## WHAT IS EXPECTED
Two lines below mark the span: the one containing "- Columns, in" and the one containing "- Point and". Set down both, plus every line between, exactly as they stand, and nothing else.

--- --- ---

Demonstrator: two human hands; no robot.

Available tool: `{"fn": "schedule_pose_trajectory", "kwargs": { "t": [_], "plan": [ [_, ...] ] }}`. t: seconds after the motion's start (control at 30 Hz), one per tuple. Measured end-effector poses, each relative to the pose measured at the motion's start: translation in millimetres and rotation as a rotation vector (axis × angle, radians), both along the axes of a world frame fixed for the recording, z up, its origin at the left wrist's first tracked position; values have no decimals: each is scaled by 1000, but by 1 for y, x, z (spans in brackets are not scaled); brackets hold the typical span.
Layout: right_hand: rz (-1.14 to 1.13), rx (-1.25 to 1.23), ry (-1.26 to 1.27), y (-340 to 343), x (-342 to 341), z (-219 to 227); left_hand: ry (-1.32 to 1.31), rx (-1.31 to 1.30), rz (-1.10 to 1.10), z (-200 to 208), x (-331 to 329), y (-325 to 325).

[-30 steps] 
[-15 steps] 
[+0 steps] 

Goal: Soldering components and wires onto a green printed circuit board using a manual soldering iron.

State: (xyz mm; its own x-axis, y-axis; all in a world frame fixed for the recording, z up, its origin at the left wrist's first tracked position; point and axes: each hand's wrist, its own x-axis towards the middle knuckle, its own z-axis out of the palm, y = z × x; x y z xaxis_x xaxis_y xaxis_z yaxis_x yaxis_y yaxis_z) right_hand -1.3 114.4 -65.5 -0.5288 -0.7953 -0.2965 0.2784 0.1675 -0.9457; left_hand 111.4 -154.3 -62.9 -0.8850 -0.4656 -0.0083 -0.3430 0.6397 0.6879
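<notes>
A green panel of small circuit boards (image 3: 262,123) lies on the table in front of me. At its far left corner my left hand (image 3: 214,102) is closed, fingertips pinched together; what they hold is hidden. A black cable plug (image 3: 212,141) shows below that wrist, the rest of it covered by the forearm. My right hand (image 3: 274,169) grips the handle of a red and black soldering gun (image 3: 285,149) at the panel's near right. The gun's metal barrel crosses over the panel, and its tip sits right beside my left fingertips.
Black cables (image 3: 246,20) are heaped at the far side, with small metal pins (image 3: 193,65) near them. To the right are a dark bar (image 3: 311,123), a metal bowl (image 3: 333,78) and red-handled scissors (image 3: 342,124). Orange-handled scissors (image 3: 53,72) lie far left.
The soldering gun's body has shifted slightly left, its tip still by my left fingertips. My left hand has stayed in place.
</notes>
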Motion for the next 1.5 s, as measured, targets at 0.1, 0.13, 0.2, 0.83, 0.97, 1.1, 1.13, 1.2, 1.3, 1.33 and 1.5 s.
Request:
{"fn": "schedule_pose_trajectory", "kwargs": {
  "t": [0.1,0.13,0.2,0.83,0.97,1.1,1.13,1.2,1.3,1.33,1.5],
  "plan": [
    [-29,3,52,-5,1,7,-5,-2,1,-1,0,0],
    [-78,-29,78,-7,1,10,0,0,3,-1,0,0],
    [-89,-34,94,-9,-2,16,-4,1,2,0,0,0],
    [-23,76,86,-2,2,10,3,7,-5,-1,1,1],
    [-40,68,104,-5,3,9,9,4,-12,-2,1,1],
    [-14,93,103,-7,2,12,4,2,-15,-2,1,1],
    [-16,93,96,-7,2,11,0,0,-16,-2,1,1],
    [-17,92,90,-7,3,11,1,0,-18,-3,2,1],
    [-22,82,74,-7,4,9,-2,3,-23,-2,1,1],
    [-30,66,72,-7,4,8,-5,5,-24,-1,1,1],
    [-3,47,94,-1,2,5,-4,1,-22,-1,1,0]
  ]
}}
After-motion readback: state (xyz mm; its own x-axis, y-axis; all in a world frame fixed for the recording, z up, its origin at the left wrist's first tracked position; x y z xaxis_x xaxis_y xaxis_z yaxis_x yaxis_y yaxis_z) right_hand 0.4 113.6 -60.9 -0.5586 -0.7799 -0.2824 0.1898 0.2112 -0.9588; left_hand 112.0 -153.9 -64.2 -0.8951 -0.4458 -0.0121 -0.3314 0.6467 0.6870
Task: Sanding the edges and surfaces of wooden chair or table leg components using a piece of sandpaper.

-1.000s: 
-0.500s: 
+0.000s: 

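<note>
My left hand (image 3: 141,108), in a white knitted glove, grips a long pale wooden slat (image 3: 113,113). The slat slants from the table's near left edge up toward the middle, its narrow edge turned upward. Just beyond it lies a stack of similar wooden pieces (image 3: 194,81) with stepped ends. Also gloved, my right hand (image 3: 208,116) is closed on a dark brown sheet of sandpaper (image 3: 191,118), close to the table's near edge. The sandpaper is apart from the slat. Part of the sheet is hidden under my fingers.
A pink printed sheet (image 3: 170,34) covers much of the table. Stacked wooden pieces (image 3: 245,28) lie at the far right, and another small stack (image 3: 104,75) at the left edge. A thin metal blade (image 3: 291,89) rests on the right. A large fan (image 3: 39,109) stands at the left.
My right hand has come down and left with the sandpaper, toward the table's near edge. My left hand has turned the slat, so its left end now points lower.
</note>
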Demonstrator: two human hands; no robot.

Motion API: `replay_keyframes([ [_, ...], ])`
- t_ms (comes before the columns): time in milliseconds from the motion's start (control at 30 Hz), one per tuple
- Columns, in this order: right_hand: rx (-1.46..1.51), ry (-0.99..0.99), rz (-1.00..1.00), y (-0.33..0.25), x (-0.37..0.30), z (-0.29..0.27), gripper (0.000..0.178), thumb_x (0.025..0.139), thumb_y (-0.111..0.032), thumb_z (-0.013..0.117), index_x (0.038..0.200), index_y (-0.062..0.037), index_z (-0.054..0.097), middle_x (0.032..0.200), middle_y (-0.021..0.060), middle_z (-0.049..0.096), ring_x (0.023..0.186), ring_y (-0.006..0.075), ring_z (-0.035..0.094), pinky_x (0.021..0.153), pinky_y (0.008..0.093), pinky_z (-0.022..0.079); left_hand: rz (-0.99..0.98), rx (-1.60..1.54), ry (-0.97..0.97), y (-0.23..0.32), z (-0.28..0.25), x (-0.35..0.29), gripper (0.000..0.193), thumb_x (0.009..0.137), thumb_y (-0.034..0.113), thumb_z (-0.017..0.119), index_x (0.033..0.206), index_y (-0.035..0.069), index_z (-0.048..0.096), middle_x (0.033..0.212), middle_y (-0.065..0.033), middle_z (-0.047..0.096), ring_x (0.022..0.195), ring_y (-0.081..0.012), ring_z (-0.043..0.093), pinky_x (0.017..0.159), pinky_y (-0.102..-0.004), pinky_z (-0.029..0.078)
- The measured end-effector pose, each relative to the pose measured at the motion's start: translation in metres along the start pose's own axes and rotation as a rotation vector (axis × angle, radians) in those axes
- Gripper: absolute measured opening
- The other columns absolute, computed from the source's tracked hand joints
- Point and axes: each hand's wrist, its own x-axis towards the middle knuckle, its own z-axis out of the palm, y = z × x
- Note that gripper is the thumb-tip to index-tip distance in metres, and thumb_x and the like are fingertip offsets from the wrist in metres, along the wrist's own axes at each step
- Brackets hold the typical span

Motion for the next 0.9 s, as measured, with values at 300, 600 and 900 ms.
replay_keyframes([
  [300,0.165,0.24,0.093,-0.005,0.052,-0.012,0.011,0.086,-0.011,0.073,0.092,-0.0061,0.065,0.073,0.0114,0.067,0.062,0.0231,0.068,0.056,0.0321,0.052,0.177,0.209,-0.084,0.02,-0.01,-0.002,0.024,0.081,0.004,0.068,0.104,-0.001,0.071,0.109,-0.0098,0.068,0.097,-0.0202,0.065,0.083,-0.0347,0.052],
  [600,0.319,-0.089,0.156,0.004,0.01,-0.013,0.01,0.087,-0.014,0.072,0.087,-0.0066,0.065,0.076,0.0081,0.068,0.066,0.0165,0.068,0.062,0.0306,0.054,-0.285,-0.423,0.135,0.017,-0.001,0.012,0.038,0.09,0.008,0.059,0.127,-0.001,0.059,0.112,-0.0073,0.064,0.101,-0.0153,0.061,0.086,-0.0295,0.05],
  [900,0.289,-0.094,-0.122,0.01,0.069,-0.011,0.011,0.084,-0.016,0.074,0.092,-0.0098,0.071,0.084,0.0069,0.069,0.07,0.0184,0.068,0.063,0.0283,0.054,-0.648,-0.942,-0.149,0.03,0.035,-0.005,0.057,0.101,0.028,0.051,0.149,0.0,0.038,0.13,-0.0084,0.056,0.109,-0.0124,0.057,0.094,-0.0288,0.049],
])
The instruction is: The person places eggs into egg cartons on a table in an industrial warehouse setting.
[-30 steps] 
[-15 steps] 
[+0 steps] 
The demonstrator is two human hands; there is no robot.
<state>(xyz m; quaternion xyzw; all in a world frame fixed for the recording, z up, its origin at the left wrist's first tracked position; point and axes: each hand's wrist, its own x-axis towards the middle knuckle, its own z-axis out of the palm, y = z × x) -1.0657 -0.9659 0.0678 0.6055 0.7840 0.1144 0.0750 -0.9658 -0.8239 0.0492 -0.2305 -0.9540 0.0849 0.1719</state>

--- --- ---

## FINISHED TASK
- Columns, in this order: right_hand: rx (-1.46..1.51), ry (-0.99..0.99), rz (-1.00..1.00), y (-0.33..0.25), x (-0.37..0.30), z (-0.29..0.27), gripper (0.000..0.178), thumb_x (0.025..0.139), thumb_y (-0.111..0.032), thumb_z (-0.013..0.117), index_x (0.038..0.200), index_y (-0.062..0.037), index_z (-0.054..0.097), middle_x (0.032..0.200), middle_y (-0.021..0.060), middle_z (-0.049..0.096), ring_x (0.023..0.186), ring_y (-0.006..0.075), ring_z (-0.035..0.094), pinky_x (0.021..0.153), pinky_y (0.008..0.093), pinky_z (-0.022..0.079); left_hand: rz (-0.99..0.98), rx (-1.60..1.54), ry (-0.97..0.97), y (-0.23..0.32), z (-0.28..0.25), x (-0.35..0.29), gripper (0.000..0.193), thumb_x (0.009..0.137), thumb_y (-0.034..0.113), thumb_z (-0.017..0.119), index_x (0.033..0.206), index_y (-0.035..0.069), index_z (-0.048..0.096), middle_x (0.033..0.212), middle_y (-0.065..0.033), middle_z (-0.047..0.096), ring_x (0.022..0.195), ring_y (-0.081..0.012), ring_z (-0.043..0.093), pinky_x (0.017..0.159), pinky_y (-0.102..-0.004), pinky_z (-0.029..0.078)
- The measured end-effector pose, each relative to the pose measured at the motion's start: translation in metres along the start pose's own axes and rotation as a rotation vector (axis × angle, radians) in those axes
- Gripper: absolute measured opening
- The other columns absolute, computed from the source's tracked hand joints
- Point and axes: each hand's wrist, its own x-axis towards the middle knuckle, its own z-axis out of the palm, y = z × x

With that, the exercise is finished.